Brief
The lines to copy from the data below are those that hold the string "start".

Stored items:
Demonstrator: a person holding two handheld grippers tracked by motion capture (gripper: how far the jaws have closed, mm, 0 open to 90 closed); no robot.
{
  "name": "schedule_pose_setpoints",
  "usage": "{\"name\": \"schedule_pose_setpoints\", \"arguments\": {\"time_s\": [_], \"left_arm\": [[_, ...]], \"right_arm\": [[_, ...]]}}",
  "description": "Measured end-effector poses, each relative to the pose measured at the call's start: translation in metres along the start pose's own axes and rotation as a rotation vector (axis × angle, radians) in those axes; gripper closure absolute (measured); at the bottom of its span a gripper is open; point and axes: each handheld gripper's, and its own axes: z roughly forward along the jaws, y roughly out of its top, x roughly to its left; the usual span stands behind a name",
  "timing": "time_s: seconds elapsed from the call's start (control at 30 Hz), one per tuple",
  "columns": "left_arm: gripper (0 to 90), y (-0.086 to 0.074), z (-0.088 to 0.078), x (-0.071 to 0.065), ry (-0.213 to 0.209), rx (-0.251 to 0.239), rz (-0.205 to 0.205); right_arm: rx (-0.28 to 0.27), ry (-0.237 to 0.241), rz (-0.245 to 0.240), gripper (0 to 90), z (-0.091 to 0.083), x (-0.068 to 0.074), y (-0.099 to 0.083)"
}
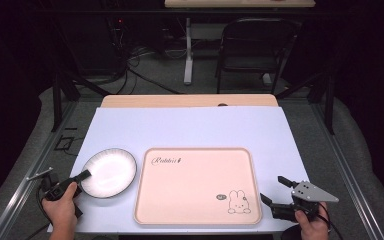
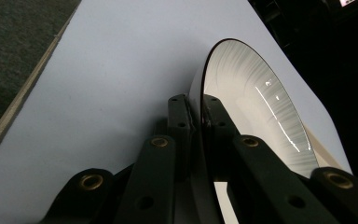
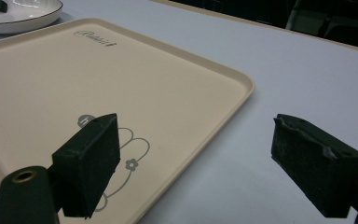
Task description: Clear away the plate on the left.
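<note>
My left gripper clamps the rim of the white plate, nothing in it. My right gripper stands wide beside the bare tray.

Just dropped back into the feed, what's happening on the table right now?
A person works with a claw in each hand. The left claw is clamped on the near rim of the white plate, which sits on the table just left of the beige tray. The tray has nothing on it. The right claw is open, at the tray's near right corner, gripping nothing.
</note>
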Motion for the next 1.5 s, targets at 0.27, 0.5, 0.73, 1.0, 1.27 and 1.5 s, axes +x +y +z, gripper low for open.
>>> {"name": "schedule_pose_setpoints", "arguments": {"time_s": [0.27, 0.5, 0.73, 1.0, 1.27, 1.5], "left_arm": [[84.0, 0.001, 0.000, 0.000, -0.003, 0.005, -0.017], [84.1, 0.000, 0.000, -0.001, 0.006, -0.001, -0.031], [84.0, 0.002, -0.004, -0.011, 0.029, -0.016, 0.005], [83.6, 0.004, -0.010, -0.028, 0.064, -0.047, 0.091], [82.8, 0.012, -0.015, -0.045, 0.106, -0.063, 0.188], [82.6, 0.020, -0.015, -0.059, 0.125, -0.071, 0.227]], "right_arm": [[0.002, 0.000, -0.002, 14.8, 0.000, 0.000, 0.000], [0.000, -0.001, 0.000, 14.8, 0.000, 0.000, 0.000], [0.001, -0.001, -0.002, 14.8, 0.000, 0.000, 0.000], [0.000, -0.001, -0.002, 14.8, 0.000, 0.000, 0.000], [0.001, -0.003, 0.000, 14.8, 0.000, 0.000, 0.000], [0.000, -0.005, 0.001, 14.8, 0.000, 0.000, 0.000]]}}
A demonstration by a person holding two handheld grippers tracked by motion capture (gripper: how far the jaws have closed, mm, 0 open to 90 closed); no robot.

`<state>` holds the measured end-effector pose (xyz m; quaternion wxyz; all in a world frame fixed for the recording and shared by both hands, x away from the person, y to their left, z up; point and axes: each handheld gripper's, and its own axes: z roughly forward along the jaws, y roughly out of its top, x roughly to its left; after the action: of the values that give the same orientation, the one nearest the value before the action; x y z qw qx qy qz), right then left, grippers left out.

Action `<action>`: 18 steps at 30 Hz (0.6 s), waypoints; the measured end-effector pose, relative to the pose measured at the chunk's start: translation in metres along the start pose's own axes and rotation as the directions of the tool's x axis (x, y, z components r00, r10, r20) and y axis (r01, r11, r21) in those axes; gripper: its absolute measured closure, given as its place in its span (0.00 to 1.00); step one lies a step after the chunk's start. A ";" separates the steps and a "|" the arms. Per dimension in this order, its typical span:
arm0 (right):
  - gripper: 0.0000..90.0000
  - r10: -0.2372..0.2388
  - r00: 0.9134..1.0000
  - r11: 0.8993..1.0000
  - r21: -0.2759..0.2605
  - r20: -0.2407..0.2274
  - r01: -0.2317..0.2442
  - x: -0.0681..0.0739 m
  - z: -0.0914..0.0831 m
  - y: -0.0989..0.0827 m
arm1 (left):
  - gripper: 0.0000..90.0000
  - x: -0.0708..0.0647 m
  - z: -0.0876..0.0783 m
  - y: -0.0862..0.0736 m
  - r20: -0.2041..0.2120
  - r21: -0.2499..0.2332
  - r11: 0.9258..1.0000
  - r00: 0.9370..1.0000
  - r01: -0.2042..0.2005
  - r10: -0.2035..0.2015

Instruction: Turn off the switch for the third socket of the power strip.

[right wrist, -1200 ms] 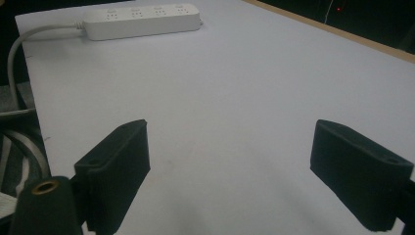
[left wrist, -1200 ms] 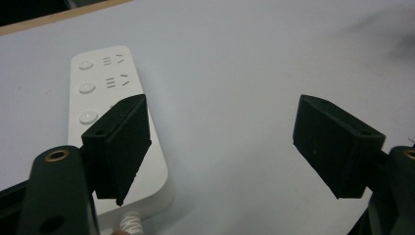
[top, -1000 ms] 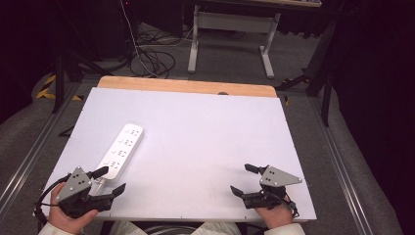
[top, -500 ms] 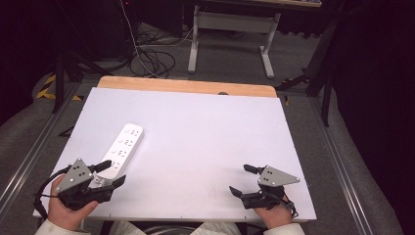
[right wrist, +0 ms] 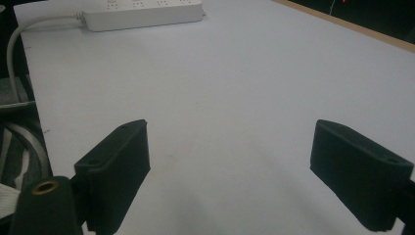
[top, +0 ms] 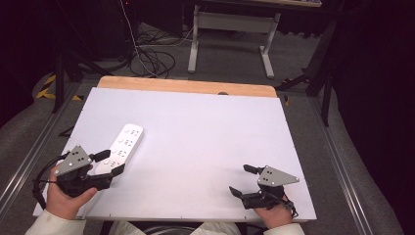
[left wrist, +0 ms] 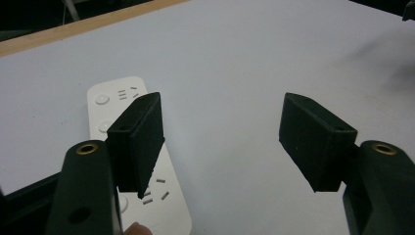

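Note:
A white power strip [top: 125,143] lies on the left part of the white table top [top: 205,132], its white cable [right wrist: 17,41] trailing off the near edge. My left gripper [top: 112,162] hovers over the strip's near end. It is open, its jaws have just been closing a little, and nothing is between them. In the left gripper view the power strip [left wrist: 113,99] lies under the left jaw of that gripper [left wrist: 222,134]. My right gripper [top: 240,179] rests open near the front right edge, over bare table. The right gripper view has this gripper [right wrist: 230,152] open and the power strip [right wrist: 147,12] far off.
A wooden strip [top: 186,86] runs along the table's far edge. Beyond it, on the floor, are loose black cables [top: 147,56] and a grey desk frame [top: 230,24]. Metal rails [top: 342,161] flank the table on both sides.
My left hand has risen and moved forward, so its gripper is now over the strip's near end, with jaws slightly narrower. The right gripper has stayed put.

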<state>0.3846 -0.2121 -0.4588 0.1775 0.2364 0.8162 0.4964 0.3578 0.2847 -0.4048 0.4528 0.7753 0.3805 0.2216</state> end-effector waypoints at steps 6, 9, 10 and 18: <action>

Response to this exercise
  "description": "Measured end-effector poses, each relative to the pose measured at the call's start: translation in metres along the start pose's own axes and rotation as a rotation vector (axis × angle, radians) in those axes; gripper closure absolute (measured); at the bottom of its span a gripper is open; point and axes: each handheld gripper's, and its own axes: z roughly forward along the jaws, y roughly out of its top, x roughly to its left; the usual span stands behind a name",
  "timing": "time_s: seconds elapsed from the call's start (control at 30 Hz), one per tuple",
Action `<action>`: 18 steps at 30 Hz (0.6 s), waypoints; the measured end-effector pose, relative to the pose measured at the chunk's start: translation in metres along the start pose's own axes and rotation as the directions of the tool's x axis (x, y, z components r00, r10, r20) and y axis (r01, r11, r21) in those axes; gripper: its absolute measured closure, given as its place in its span (0.00 to 1.00); step one lies a step after the chunk's start. A ";" separates the steps and a "|" the arms. Per dimension in this order, its typical span:

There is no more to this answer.